IK6 Activates CREB and Its Targets FOS and Cyclin B1 in CD34⁺ Human CB Cells (A) IK6-stimulated gene expression in subsets of CD34⁺ cells from 3- to 4-week LTCs (mean ± SEM ratio of normalized transcript levels; seven experiments). (B) Representative flow cytometric profile of intracellular FOS protein levels (solid lines) in CD34⁺ cells derived from IK6- and control-transduced cells in 3-week LTCs.

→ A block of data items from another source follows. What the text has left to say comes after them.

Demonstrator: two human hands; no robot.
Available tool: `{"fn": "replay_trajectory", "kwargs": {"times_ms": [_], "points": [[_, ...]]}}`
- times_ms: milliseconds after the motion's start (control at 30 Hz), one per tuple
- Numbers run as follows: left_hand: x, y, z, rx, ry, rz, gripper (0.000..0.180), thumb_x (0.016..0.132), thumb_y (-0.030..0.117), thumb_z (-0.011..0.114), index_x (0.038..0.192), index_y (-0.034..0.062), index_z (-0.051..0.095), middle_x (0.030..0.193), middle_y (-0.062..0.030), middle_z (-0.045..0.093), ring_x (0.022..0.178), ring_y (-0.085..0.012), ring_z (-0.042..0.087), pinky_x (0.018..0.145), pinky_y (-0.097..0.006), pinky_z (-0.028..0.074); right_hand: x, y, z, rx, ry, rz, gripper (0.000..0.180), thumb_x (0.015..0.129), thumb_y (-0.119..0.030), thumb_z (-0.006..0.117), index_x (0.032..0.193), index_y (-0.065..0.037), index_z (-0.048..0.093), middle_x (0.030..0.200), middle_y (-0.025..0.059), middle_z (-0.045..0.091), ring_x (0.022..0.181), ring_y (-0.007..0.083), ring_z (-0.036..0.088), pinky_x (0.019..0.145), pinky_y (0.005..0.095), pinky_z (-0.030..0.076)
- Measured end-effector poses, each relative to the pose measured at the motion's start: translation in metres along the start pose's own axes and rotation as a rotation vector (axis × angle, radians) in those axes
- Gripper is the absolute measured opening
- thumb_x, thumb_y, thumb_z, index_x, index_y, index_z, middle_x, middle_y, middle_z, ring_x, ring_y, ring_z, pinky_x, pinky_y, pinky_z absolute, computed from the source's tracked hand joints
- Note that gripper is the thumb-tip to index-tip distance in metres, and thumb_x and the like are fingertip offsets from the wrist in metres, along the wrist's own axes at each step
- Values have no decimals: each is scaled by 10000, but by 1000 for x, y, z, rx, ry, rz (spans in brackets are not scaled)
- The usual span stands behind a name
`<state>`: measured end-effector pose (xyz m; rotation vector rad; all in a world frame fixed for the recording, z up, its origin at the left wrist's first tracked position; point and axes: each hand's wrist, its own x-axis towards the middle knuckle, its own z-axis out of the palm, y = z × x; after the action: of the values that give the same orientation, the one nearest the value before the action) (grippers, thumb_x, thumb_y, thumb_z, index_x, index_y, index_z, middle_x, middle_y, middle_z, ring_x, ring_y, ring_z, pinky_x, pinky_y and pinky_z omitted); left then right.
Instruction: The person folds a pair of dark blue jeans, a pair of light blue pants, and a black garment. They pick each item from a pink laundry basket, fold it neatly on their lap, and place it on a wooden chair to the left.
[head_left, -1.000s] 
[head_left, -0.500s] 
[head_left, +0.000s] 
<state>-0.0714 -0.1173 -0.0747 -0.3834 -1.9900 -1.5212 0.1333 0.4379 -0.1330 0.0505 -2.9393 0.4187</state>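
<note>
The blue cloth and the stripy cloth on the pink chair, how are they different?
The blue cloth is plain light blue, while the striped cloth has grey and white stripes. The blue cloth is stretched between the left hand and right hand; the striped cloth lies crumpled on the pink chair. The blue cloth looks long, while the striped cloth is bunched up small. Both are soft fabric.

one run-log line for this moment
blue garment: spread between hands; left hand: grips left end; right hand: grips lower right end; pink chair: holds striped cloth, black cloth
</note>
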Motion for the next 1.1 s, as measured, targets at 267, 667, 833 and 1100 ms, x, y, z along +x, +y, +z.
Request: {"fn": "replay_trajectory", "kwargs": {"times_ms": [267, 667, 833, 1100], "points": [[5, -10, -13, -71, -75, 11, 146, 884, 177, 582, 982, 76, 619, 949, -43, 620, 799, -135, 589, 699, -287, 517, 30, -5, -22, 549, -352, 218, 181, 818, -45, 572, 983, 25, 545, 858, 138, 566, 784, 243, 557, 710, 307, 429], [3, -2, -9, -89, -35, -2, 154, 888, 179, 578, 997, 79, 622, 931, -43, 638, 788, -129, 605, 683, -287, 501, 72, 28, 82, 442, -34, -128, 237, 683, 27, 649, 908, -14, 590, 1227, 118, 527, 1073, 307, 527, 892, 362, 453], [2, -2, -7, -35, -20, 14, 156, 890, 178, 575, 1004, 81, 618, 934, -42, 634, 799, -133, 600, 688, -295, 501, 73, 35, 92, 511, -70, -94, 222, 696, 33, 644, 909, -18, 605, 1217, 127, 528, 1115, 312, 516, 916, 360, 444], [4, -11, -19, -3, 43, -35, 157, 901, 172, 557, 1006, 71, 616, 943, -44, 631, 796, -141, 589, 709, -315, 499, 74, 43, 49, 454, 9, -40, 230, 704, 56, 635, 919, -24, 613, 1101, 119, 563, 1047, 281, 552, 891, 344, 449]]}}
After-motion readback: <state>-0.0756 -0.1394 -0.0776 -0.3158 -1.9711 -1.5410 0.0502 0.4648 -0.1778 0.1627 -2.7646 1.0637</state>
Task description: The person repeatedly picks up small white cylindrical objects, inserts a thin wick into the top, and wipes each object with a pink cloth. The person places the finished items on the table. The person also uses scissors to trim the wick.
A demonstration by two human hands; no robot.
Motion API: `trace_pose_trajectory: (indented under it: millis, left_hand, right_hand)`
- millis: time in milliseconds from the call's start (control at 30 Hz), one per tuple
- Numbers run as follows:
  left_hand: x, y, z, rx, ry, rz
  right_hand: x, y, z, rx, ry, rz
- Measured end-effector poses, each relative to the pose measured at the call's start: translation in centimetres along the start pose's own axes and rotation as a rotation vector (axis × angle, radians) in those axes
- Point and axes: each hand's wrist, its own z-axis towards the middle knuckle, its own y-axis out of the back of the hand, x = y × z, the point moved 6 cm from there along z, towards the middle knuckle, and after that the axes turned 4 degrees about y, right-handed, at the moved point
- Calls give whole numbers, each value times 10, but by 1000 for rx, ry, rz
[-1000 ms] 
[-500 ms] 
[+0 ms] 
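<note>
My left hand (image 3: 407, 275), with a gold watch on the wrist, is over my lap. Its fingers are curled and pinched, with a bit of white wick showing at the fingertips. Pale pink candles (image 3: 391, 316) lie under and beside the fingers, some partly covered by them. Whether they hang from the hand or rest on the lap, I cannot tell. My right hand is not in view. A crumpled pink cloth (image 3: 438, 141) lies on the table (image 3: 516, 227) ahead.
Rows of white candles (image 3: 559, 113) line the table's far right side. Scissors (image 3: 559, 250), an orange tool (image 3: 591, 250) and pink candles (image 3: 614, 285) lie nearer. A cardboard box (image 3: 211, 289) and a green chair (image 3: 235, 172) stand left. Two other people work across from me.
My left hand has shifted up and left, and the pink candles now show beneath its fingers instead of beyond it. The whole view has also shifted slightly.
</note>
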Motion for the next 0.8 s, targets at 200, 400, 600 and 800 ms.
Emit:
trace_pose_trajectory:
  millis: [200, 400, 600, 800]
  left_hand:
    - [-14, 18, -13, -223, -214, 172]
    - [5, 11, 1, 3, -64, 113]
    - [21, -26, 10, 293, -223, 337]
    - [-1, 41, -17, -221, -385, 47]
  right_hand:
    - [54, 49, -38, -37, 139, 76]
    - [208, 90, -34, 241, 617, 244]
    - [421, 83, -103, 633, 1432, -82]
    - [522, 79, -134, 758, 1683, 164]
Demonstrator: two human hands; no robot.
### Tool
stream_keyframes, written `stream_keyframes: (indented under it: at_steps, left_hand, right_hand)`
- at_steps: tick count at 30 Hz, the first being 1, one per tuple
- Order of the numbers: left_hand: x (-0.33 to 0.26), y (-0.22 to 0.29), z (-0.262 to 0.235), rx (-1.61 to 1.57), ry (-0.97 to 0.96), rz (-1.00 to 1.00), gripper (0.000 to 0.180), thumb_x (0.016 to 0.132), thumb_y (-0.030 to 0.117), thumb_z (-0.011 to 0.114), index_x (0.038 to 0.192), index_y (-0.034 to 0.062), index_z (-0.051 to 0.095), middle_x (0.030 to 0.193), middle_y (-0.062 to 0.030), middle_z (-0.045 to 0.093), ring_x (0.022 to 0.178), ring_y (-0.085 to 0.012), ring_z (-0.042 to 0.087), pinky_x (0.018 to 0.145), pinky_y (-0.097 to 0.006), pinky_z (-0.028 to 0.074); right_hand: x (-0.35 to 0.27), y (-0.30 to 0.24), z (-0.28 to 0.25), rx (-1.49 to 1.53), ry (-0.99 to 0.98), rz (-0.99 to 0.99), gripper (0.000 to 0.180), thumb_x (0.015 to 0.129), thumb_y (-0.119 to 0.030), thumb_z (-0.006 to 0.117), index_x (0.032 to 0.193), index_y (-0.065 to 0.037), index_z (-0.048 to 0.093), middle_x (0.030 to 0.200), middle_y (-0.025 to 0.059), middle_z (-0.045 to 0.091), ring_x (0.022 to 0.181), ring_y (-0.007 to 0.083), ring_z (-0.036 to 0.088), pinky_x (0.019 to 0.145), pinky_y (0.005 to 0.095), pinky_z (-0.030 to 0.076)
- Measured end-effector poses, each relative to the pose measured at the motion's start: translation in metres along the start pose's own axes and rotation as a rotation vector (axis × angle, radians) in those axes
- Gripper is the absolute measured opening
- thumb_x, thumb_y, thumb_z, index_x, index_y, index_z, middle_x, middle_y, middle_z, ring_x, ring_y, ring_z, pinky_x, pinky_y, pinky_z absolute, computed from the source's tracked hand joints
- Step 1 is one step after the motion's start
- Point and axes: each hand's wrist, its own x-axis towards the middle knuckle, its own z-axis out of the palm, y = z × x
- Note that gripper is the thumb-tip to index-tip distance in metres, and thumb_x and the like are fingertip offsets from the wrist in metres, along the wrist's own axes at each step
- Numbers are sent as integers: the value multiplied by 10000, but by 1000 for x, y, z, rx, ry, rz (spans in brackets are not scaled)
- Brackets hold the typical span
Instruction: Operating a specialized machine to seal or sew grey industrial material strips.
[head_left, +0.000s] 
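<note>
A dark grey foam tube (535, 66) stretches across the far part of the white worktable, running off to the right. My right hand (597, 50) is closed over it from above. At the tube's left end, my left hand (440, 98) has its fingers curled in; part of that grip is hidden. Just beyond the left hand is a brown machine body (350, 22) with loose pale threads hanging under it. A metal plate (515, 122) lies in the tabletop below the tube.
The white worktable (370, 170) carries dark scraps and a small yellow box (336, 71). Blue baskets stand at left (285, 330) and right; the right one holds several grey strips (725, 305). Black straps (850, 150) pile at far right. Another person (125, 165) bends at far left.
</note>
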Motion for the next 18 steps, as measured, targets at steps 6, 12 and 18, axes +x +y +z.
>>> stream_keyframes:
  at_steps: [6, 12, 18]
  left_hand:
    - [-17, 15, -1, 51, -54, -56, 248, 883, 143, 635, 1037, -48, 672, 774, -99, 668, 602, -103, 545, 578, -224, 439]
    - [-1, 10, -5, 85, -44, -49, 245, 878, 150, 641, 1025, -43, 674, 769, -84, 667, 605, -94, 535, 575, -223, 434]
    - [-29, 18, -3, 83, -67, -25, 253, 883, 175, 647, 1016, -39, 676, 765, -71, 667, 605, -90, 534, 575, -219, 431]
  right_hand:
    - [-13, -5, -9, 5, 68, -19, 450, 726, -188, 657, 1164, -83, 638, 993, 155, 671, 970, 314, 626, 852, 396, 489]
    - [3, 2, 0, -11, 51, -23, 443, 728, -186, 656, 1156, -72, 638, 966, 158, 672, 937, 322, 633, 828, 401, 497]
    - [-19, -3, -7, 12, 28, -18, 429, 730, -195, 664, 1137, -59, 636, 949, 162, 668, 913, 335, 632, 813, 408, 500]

Dotted lines indicate staining in the absence of anti-FOS antibody. (C) Percentage differences in phosphoprotein levels (MFIs) in different subsets of CD34⁺ cells generated from IK6- and control-transduced cells cotransplanted into NSG mice (mean ± SEM, four mice). Phospho-ERK was not detected. (D) FOS protein levels in progeny of IK6- and control-transduced cells cotransplanted into NSG mice 10 weeks previously (mean ± SEM, four mice). (E) Representative flow cytometric plots of lymphoid progenitor (CD34⁺CD38⁺CD10⁺) cells from NSG mice cotransplanted 10 weeks previously with IK6- and control-transduced cells and then stained for intracellular Cyclin B1 protein. (F) Percent Cyclin B1⁺ human cells in NSG mice cotransplanted with IK6- and control-transduced cells 10 weeks previously (mean ± SEM; four mice). MFI, median fluorescent intensity; ^∗p < 0.05.

Figure 7

IK6 Activates a B-Lineage Transcriptional Program Prematurely in Human CD34⁺CD38⁻ Cells (A) Normalized transcript levels in subsets of human cells generated from IK6- versus control-transduced cells in four cotransplanted NSG mice (mean ± SEM). (B) Differential enrichment of genes bearing specific transcription factor binding sites in a comparison of gene expression data from the CD34⁺CD38⁻ progeny of IK6- and control-transduced cells sorted from transplanted mice. “Up” indicates a positive enrichment. “Down” indicates a negative enrichment. “Mixed” indicates enrichment including both up- and downregulated genes. (C) Unsupervised clustering and heatmap of human CREB target genes (500 genes showing strongest CREB binding in a chromatin immunoprecipitation sequencing study of human cells; Zhang et al., 2005) showing relative expression (Z score) in CD34⁺CD38⁻ cells. (D) Unsupervised clustering and heatmap of 127 genes whose expression is ≥2-fold higher in normal human CD34⁺CD38⁺CD10⁺ B cell progenitors as compared to normal human CD34⁺CD38⁻ CB cells (Hystad et al., 2007) showing their relative expression (Z score) in CD34⁺CD38⁻ cells. ^∗p < 0.05.